> [Task description] Every line of the material below is to be printed again exactly.

*** Opening of Material for this exercise ***

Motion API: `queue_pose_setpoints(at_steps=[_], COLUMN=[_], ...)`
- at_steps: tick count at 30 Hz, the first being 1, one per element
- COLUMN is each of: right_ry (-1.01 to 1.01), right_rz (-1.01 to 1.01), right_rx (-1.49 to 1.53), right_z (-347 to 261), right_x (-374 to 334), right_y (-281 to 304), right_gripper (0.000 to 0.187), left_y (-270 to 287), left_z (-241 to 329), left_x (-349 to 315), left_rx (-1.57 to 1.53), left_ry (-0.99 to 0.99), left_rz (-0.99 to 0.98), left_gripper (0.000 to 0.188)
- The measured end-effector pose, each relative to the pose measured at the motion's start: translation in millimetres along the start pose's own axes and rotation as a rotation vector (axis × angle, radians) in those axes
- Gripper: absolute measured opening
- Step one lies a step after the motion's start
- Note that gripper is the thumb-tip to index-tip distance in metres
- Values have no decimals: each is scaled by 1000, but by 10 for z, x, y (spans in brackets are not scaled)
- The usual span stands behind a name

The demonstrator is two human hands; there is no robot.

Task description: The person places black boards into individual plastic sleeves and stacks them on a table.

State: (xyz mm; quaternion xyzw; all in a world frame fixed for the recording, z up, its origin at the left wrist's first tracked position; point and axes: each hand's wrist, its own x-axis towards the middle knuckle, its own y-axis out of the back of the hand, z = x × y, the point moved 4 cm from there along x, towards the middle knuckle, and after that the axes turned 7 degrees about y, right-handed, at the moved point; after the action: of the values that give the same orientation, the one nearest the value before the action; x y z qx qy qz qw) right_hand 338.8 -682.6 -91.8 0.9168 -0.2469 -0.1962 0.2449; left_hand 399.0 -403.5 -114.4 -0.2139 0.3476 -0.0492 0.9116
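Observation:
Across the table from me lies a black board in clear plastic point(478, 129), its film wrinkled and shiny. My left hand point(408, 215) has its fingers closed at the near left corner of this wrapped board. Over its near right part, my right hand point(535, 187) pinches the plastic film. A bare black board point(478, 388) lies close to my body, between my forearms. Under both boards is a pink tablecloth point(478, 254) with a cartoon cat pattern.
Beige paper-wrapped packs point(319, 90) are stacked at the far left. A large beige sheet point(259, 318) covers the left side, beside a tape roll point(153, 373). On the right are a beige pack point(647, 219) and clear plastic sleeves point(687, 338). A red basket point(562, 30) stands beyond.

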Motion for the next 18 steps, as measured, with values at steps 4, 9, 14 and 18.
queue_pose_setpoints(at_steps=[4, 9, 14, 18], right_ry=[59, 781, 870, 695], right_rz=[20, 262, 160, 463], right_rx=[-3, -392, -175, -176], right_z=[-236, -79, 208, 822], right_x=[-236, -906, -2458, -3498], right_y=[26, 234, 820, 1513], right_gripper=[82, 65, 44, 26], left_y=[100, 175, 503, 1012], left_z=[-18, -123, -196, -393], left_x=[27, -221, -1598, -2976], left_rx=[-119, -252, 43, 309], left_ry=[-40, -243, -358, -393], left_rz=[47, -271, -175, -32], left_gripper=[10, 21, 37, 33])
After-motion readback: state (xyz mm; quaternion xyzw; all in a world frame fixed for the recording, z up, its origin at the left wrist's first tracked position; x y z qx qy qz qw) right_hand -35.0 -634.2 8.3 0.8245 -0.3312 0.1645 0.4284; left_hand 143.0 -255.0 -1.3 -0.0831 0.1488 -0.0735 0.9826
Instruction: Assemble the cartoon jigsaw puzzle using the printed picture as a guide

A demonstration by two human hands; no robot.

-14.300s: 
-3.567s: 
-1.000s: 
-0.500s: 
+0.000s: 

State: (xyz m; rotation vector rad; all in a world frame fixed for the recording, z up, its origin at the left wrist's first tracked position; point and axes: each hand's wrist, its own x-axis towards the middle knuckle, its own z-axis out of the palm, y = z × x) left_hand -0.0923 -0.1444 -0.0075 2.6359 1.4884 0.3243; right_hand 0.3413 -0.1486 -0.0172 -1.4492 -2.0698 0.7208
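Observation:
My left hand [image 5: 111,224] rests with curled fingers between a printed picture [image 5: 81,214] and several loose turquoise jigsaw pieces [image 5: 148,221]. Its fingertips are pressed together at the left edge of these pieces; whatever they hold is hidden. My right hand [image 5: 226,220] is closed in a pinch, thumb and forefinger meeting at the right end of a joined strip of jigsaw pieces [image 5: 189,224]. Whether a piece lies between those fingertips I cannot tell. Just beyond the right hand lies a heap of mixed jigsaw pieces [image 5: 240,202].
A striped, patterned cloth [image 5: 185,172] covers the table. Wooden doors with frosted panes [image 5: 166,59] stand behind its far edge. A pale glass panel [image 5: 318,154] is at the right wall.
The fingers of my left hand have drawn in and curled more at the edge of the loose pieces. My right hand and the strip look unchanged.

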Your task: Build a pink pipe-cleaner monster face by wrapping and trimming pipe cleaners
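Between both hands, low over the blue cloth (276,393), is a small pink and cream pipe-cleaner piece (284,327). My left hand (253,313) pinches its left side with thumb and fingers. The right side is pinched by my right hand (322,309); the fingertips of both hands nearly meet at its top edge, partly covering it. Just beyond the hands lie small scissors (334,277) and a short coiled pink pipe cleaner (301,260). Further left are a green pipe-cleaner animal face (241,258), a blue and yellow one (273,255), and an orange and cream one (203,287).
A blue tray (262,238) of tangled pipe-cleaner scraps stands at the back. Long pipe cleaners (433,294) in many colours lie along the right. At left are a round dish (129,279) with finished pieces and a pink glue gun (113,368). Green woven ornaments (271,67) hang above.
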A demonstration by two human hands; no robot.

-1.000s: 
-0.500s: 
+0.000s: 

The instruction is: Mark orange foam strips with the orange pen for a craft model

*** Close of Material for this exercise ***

> [Result of the exercise]
Motion API: `queue_pose_setpoints(at_steps=[_], COLUMN=[_], ...)`
- at_steps: tick count at 30 Hz, the first being 1, one per element
- COLUMN is each of: right_ry (-1.01 to 1.01), right_rz (-1.01 to 1.01), right_rx (-1.49 to 1.53), right_z (-347 to 261), right_x (-374 to 334), right_y (-281 to 304), right_gripper (0.000 to 0.187), left_y (-270 to 287), left_z (-241 to 329), left_x (-349 to 315), left_rx (-1.57 to 1.53), left_ry (-0.99 to 0.99), left_rz (-0.99 to 0.98), left_gripper (0.000 to 0.188)
- The measured end-effector pose, each relative to the pose measured at the motion's start: translation in millimetres along the start pose's own axes and rotation as a rotation vector (axis × angle, radians) in those axes
- Gripper: absolute measured opening
- Step one lies a step after the motion's start
- Note that gripper is the thumb-tip to index-tip distance in metres
- Values have no decimals: each is scaled by 1000, but by 10 for z, x, y (spans in brackets are not scaled)
- The usual span stands behind a name

The demonstrator is two human hands; there is no robot.

Task description: The person places black boards into individual plastic sleeves and stacks them on a table.

State: (xyz mm; quaternion xyzw; all in a world frame fixed for the recording, z up, its origin at the left wrist's first tracked position; point and axes: each hand's wrist, its own x-axis towards the middle knuckle, its own y-axis out of the back of the hand, z = x × y, the point moved 4 cm from there along x, towards the middle knuckle, and after that the axes turned 7 degrees about y, right-handed, at the moved point; after the action: of the values that give the same orientation, the one nearest the value before the action; x y z qx qy qz qw) right_hand 338.8 -682.6 -91.8 0.9168 -0.2469 -0.1962 0.2449; left_hand 399.0 -403.5 -114.4 -0.2139 0.3476 -0.0492 0.9116
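Observation:
Across the table from me lies a black board in clear plastic point(478, 129), its film wrinkled and shiny. My left hand point(408, 215) has its fingers closed at the near left corner of this wrapped board. Over its near right part, my right hand point(535, 187) pinches the plastic film. A bare black board point(478, 388) lies close to my body, between my forearms. Under both boards is a pink tablecloth point(478, 254) with a cartoon cat pattern.
Beige paper-wrapped packs point(319, 90) are stacked at the far left. A large beige sheet point(259, 318) covers the left side, beside a tape roll point(153, 373). On the right are a beige pack point(647, 219) and clear plastic sleeves point(687, 338). A red basket point(562, 30) stands beyond.
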
Motion for the next 18 steps, as measured, with values at steps 4, 9, 14 and 18.
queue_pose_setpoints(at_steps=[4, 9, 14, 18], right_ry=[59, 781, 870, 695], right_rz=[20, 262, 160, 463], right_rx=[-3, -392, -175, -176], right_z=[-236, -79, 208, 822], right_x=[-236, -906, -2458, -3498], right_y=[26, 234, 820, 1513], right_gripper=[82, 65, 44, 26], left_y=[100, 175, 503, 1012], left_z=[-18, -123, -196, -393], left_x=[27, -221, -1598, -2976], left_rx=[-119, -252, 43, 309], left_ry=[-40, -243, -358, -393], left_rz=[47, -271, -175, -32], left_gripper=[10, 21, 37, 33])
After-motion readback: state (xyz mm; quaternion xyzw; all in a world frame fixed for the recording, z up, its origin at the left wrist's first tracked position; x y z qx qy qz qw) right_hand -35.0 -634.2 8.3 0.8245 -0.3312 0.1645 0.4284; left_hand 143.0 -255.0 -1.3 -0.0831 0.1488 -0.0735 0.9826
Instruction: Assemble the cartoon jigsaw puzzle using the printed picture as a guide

A demonstration by two human hands; no robot.

-14.300s: 
-3.567s: 
-1.000s: 
-0.500s: 
+0.000s: 

State: (xyz m; rotation vector rad; all in a world frame fixed for the recording, z up, its origin at the left wrist's first tracked position; point and axes: each hand's wrist, its own x-axis towards the middle knuckle, its own z-axis out of the palm, y = z × x) left_hand -0.0923 -0.1444 -0.0075 2.6359 1.4884 0.3243; right_hand 0.3413 -0.1486 -0.0172 -1.4492 -2.0698 0.7208
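Observation:
My left hand [image 5: 111,224] rests with curled fingers between a printed picture [image 5: 81,214] and several loose turquoise jigsaw pieces [image 5: 148,221]. Its fingertips are pressed together at the left edge of these pieces; whatever they hold is hidden. My right hand [image 5: 226,220] is closed in a pinch, thumb and forefinger meeting at the right end of a joined strip of jigsaw pieces [image 5: 189,224]. Whether a piece lies between those fingertips I cannot tell. Just beyond the right hand lies a heap of mixed jigsaw pieces [image 5: 240,202].
A striped, patterned cloth [image 5: 185,172] covers the table. Wooden doors with frosted panes [image 5: 166,59] stand behind its far edge. A pale glass panel [image 5: 318,154] is at the right wall.
The fingers of my left hand have drawn in and curled more at the edge of the loose pieces. My right hand and the strip look unchanged.
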
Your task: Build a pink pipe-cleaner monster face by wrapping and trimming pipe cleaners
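Between both hands, low over the blue cloth (276,393), is a small pink and cream pipe-cleaner piece (284,327). My left hand (253,313) pinches its left side with thumb and fingers. The right side is pinched by my right hand (322,309); the fingertips of both hands nearly meet at its top edge, partly covering it. Just beyond the hands lie small scissors (334,277) and a short coiled pink pipe cleaner (301,260). Further left are a green pipe-cleaner animal face (241,258), a blue and yellow one (273,255), and an orange and cream one (203,287).
A blue tray (262,238) of tangled pipe-cleaner scraps stands at the back. Long pipe cleaners (433,294) in many colours lie along the right. At left are a round dish (129,279) with finished pieces and a pink glue gun (113,368). Green woven ornaments (271,67) hang above.
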A demonstration by two human hands; no robot.

-1.000s: 
-0.500s: 
+0.000s: 

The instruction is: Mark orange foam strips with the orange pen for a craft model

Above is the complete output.